■No.199 子宮頸ガン
H22.12.21発


子宮頸ガン

 「子宮頸ガン」の予防対策を検討していた国では、いよいよ来年度からワクチンの接種費用を助成する方針を決めました。
 また、数年前から女性特有の「ガン検診」の推進に力を入れ始めていたのですが、石川県においても官民連携で「ガン検診」の周知向上を目指して、低迷する受診率アップを図ろうとしていると聞いています。
 しかし、「ガン検診」の受診率は、いまだ国の数値目標である「2012年までに50パーセント」には遠く及ばず、特に受診率が最も低い20歳台の層への対策がこれから益々重要になってくると思います。

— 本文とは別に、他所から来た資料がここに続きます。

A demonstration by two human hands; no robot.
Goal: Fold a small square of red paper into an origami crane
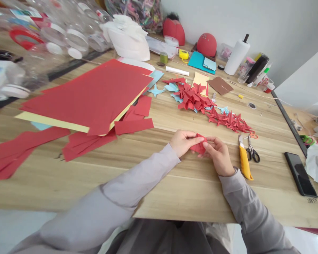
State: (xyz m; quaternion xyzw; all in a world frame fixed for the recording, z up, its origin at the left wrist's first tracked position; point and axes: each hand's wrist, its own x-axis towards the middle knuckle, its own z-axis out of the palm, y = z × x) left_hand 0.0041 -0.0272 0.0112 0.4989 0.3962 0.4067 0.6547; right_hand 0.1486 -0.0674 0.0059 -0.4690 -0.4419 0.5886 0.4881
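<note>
A small folded piece of red paper (198, 146) is held between both hands above the wooden table. My left hand (184, 141) pinches it with the thumb on top. From the other side, my right hand (218, 155) grips its edge between thumb and fingers. Just beyond the hands lies a pile of red folded paper stars (193, 97), with a row of red stars (230, 120) trailing off to the right. Several light blue paper stars (156, 90) lie beside and beneath the red ones.
Red paper sheets (95, 91) are stacked at left, with red strips (86, 143) near them. A yellow-handled knife (244, 160) and scissors (251, 151) lie right of my hands, a phone (300, 174) farther right. Plastic bottles (69, 31) crowd the back left.
</note>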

 さて、「子宮頸ガン」については、その発症率は20才台で一番高く、20〜30台の出産・子育て世代を中心に年間15,000人が発症、約3,500人が亡くなっているのですが、日本人の場合はワクチンが効かないHPVによる発症が約40%と高く、他の「ガン」以上に、まず検診での早期発見を徹底する必要があるといわれています。
 そうはいっても「子宮頚ガン」はワクチンで予防可能な唯一のガンであることは間違いないのですが、約5万円という高額な接種費用が掛かる為、以前から国の助成や市・町の対応を求める声が強く、石川県でも同様の声が多く寄せられていました。
 すでに山梨県では県下27市町村全てにおいて、予防ワクチンの接種費用をほぼ全額補助することを決めており、全国では公費助成を行なう自治体は次第に増え、今年7月現在では126にのぼっています。
 一方、県内では川北町や志賀町など7市町が、すでに助成を決めていますが、石川県でも「子宮頸がん」への不安を払拭するために、また「少子化対策先進県」を標榜するためにも、その取組の一環としてワクチン接種への助成については積極的な対応が望まれます。